WHAT YOU NEED TO DO =>
Exactly as they appear, restate the lines of the material, from the first through the one containing "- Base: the".
::::
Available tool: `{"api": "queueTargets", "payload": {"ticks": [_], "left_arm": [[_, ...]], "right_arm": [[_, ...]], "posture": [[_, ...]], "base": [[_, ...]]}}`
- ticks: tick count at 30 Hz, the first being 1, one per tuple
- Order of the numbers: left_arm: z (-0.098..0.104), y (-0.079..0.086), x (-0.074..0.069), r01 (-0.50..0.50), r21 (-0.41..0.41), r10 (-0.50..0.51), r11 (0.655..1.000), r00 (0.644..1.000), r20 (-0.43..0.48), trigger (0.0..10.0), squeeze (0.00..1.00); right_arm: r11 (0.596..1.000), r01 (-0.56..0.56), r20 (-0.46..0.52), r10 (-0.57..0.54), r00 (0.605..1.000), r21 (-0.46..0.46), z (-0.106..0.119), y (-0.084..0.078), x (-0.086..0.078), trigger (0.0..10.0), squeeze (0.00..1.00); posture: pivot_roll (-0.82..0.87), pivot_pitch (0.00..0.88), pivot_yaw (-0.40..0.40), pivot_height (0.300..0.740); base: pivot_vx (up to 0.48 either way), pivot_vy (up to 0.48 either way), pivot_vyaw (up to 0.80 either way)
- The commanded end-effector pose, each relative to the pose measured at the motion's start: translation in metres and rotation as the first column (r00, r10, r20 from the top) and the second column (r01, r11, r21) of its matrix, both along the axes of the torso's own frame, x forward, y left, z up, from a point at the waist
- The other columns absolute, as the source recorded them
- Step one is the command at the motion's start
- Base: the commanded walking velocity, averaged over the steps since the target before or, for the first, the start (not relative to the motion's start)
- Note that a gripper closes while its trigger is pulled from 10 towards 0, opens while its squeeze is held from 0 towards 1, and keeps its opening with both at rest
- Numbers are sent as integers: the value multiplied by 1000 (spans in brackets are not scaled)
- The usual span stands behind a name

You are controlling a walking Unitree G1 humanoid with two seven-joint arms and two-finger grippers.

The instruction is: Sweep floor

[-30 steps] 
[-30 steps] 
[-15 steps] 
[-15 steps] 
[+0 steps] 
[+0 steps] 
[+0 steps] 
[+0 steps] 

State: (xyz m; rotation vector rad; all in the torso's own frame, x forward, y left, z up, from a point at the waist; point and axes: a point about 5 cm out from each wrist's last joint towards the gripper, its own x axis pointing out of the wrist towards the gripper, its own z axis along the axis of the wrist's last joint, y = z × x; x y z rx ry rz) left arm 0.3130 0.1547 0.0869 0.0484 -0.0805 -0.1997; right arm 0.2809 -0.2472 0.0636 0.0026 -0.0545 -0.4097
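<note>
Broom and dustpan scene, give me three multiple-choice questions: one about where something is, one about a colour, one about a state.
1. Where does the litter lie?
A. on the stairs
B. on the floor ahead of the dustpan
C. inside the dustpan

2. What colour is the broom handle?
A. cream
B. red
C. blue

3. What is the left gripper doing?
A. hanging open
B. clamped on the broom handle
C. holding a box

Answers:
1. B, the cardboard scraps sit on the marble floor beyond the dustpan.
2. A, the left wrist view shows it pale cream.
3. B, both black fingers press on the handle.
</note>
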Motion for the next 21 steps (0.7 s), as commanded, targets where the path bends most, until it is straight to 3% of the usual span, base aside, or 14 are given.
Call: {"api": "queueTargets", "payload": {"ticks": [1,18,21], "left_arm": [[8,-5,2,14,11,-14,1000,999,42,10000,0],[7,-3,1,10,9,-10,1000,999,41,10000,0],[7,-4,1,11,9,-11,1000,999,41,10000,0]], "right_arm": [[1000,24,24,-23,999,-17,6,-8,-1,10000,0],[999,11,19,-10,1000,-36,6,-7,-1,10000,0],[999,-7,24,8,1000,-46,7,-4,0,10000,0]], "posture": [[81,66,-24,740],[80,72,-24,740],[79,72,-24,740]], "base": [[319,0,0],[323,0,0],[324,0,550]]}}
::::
WRITTEN RESPONSE =>
Available tool: `{"api": "queueTargets", "payload": {"ticks": [_], "left_arm": [[_, ...]], "right_arm": [[_, ...]], "posture": [[_, ...]], "base": [[_, ...]]}}`
- ticks: tick count at 30 Hz, the first being 1, one per tuple
- Order of the numbers: left_arm: z (-0.098..0.104), y (-0.079..0.086), x (-0.074..0.069), r01 (-0.50..0.50), r21 (-0.41..0.41), r10 (-0.50..0.51), r11 (0.655..1.000), r00 (0.644..1.000), r20 (-0.43..0.48), trigger (0.0..10.0), squeeze (0.00..1.00); right_arm: r11 (0.596..1.000), r01 (-0.56..0.56), r20 (-0.46..0.52), r10 (-0.57..0.54), r00 (0.605..1.000), r21 (-0.46..0.46), z (-0.106..0.119), y (-0.084..0.078), x (-0.086..0.078), trigger (0.0..10.0), squeeze (0.00..1.00); posture: pivot_roll (-0.82..0.87), pivot_pitch (0.00..0.88), pivot_yaw (-0.40..0.40), pivot_height (0.300..0.740); base: pivot_vx (up to 0.48 either way), pivot_vy (up to 0.48 either way), pivot_vyaw (up to 0.80 either way)
- The commanded end-effector pose, each relative to the pose measured at the motion's start: translation in metres and rotation as the first column (r00, r10, r20 from the top) and the second column (r01, r11, r21) of its matrix, both along the axes of the torso's own frame, x forward, y left, z up, from a point at the waist
- The other columns absolute, as the source recorded them
- Step one is the command at the motion's start
- Base: the commanded walking velocity, averaged over the steps since the target before or, for the first, the start (not relative to the motion's start)

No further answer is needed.